Trump'ın ilk hedefi Panama, Dünya ticaretini bitirecek işgal

ABD Donald Trump Panama Panama Kanalı Gündem haberleri Çin
Trump'ın ilk hedefi Panama, Dünya ticaretini bitirecek işgal

ABD Başkanı Donald Trump'ın “Panama Kanalı'nı Çin yönetiyor ve geri alabiliriz” tehditlerinin ardından, Savunma Bakanı Pete Hegseth'i Panama'ya gönderiyor.
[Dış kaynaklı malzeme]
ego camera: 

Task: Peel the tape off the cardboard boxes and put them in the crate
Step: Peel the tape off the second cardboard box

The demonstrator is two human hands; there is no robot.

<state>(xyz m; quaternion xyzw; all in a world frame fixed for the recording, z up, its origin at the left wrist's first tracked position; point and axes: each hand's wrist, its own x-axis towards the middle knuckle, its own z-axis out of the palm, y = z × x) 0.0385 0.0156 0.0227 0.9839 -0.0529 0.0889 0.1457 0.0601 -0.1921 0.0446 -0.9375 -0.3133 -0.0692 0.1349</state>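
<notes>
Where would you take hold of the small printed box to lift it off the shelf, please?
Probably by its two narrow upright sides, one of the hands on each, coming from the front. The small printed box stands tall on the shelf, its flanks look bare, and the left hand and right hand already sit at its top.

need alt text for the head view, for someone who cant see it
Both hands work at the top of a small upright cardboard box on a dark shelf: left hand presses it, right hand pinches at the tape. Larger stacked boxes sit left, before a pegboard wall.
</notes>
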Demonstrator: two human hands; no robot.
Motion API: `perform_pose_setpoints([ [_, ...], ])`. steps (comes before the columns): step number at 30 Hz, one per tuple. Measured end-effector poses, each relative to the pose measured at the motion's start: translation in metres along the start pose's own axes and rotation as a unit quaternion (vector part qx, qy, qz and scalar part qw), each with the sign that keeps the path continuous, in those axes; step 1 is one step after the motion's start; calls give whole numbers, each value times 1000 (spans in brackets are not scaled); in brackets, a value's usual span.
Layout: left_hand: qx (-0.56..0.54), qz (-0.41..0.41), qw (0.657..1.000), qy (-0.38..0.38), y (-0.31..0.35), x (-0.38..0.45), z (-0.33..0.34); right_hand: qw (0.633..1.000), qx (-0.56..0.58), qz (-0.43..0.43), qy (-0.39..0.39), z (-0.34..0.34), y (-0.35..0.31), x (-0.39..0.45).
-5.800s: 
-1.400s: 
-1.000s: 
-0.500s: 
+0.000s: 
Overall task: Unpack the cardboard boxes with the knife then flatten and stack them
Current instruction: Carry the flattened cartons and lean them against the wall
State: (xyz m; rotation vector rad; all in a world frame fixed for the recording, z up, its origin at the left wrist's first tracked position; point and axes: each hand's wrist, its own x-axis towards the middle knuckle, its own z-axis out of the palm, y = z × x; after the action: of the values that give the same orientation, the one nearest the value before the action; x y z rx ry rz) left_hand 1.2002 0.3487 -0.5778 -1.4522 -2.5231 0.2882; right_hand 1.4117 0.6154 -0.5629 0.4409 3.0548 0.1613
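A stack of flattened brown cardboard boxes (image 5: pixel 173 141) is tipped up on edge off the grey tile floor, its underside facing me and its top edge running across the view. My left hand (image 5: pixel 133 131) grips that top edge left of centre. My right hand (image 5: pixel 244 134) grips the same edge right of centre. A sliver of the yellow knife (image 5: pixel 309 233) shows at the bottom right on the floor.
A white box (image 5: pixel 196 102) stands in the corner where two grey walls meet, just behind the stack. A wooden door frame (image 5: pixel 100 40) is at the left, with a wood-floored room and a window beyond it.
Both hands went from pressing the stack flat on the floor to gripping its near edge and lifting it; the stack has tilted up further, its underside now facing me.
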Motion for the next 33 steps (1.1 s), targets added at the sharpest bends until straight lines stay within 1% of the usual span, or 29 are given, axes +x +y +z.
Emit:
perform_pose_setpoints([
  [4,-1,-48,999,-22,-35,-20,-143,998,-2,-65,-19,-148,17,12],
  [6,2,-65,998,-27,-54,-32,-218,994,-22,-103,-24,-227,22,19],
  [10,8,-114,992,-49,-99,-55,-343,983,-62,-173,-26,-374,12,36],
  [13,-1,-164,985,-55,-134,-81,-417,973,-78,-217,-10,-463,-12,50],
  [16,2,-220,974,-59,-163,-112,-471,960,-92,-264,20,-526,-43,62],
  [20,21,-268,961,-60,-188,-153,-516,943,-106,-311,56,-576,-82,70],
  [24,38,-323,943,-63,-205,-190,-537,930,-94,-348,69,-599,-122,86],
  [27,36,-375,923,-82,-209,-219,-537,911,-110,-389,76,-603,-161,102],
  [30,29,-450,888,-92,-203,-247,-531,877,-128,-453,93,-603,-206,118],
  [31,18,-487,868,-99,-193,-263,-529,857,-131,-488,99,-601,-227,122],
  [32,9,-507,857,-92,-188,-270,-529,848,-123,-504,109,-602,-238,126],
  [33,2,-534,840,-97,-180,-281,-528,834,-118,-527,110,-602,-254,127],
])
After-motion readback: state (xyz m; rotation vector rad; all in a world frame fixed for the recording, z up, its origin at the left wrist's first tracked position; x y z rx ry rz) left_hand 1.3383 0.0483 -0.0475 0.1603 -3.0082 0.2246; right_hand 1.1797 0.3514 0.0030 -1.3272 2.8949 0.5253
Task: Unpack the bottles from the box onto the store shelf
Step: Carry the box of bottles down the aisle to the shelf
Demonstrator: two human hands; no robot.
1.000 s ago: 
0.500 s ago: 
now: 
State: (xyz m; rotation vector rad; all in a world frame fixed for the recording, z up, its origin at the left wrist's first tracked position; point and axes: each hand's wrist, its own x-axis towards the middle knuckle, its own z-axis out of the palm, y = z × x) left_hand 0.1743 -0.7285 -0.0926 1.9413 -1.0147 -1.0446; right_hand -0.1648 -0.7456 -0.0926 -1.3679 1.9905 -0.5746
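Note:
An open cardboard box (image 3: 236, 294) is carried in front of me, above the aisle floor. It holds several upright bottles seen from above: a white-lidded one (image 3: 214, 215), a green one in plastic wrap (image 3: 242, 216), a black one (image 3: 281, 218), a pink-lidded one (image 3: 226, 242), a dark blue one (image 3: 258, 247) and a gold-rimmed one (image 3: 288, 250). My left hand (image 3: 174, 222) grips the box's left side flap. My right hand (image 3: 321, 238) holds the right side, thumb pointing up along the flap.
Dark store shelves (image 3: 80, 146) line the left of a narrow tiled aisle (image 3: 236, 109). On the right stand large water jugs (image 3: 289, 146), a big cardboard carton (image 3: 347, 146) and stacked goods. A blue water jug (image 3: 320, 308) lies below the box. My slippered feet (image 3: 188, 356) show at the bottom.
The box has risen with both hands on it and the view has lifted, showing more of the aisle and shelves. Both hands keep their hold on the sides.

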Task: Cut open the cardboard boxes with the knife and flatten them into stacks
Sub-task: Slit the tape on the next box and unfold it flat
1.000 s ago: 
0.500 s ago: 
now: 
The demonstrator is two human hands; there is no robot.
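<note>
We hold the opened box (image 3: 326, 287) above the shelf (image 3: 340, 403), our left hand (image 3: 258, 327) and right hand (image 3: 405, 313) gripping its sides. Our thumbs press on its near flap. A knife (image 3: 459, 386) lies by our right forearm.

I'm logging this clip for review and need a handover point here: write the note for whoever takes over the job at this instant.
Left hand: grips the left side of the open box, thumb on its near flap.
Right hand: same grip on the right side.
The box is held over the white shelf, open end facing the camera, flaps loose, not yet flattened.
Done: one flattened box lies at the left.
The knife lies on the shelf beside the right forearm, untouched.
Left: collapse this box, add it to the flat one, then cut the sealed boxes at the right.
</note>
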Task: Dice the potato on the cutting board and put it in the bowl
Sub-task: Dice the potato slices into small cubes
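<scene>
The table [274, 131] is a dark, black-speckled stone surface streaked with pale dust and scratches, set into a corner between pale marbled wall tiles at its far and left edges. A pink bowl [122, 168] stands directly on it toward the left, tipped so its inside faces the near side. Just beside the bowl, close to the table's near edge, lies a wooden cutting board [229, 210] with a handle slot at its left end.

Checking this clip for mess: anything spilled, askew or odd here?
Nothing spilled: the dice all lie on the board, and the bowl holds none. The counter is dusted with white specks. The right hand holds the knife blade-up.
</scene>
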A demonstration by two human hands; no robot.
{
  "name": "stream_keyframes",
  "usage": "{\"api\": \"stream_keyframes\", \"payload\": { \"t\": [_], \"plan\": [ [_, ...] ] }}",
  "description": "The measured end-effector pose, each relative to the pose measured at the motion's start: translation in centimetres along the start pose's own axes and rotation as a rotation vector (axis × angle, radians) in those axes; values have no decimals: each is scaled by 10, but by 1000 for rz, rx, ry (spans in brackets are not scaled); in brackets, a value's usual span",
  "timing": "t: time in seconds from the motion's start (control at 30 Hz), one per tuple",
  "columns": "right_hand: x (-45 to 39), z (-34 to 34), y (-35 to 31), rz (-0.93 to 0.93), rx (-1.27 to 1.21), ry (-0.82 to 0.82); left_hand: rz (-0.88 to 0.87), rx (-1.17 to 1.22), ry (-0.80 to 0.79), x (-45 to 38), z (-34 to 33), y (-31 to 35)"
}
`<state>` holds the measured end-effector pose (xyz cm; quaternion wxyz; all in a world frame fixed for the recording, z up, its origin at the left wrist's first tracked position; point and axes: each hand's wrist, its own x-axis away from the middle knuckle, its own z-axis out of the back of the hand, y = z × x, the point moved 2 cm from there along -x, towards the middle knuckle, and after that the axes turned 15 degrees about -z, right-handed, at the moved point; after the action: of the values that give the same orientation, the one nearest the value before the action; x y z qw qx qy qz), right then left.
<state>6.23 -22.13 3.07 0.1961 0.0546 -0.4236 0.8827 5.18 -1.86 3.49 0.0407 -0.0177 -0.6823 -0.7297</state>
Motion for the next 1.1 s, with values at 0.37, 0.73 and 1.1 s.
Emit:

ABD yönetimi tarafından gerçekleştirilecek ikinci üst düzey ziyarette, Hegseth'in kanalı ziyaret edeceği de duyuruldu. Panamalılar ise, “Kanal bize ait. Öyle de kalacak” cevabını yolladı.

ABD Dışişleri Bakanı Marco Rubio'nun ardından Savunma Bakanı Pete Hegesth de Panama'ya gidiyor. Hegest'in ziyareti, ABD Başkanı Donald Trump'ın Panama Kanalı'nın yönetimiyle ilgili tartışmalı açıklamaları nedeniyle dikkat çekiyor. Trump, "Panama Kanalı'nı Çin yönetiyor" iddiasında bulunarak, "kanalın kontrolünü geri almak için tüm seçenekleri değerlendireceklerini" söylemişti. Bu ifadeler, Panama'da büyük tepkiyle karşılanırken, birçok Orta ve Latin Amerika ülkesi, Panama'nın yanında olduğunu açıkladı. Panamalı yetkililer ise her fırsatta, ABD'nin bu söylemlerine kesin bir yanıt vererek: "Kanal, Panama'nındır ve öyle kalacak" diyorlar. ABD'nin 1989'da benzer gerekçelerle Panama'yı işgal ettiği göz önüne alındığında, son açıklamalar bölgede endişe yaratıyor.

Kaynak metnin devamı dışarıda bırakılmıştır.